De Rechtbank heeft als toetsingscriterium gehanteerd of de voorgenomen afgifte op het eerste gezicht redelijk en maatschappelijk niet onverantwoord is. Dit toetsingscriterium is gebaseerd op HR NJ 1993, 207.
Teruggave aan requirant is slechts regel als het belang der strafvordering zich niet tegen teruggave verzet, de Officier niet van plan is het in beslag genomene aan een ander terug te geven en zich geen derde heeft beklaagd over voortduring van het beslag. Indien een van beide laatste gevallen zich voordoet, dan geldt het hiervoren genoemd criterium.
In dit geval is echter sprake van aankoop door requirant te goeder trouw. De verzekeringsmaatschappij vraagt teruggave van de personenauto aan haar omdat zij is getreden in de rechten van de voormalige eigenaar bij wie de personenauto is gestolen.
In deze zaak is nog steeds geen beslissing genomen over de vraag of requirant wordt vervolgd terzake verdenking opzetheling.
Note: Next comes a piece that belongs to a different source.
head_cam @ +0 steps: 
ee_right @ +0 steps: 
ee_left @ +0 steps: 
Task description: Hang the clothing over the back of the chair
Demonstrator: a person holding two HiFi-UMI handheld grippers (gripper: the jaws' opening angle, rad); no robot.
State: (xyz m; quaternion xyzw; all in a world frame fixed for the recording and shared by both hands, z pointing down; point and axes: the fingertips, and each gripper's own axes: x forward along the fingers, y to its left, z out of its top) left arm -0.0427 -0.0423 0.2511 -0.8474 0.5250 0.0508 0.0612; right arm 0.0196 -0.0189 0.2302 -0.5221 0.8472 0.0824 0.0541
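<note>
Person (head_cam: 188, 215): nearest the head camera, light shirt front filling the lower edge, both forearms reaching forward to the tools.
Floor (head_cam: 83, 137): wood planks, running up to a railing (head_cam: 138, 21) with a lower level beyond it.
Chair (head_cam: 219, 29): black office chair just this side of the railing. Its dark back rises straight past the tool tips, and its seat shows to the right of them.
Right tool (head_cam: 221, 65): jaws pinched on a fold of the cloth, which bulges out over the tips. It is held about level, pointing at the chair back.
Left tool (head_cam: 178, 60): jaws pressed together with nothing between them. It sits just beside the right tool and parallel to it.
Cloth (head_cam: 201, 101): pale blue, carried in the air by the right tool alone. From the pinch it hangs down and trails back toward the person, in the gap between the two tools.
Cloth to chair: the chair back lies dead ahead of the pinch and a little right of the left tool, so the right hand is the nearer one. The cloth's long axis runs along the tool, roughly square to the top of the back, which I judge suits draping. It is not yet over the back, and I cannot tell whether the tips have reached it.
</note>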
Ook bij gelegenheid van de behandeling van het klaagschrift was dit nog niet bekend.
Uit het standpunt van het Openbaar Ministerie kan niet worden geconcludeerd dat gezegd kan worden dat het belang van de strafvordering het voortduren van het beslag niet meer vordert. Immers er bestaat nog een mogelijkheid dat requirant wordt vervolgd en in dat verband is het wellicht noodzakelijk dat de personenauto nog beschikbaar is om aan nader technisch onderzoek te onderwerpen.
Ten onrechte heeft de Rechtbank dus gesteld dat het belang van de strafvordering het voortduren van het beslag niet meer vordert en tevens is ten onrechte overwogen dat teruggave aan AXA Versicherung AG op het eerste gezicht redelijk en maatschappelijk niet onverantwoord moet worden geacht.
Naar de mening van requirant zijn de overwegingen met betrekking tot de ongegrondverklaring onbegrijpelijk althans ontoereikend, hetgeen mede brengt dat de uitspraak niet in stand kan blijven en zonodig verwijzing moet volgen.
Deze schriftuur wordt ondertekend en ingediend door Mr. A.C.J. Lina, advocaat te Venlo, kantoorhoudende te 5911 CK Venlo aan de St. Martinusstraat 64 (correspondentieadres: postbus 39, 5900 AA Venlo), die bij deze verklaart tot deze ondertekening en indiening bepaaldelijk te zijn gevolmachtigd door requirant van cassatie.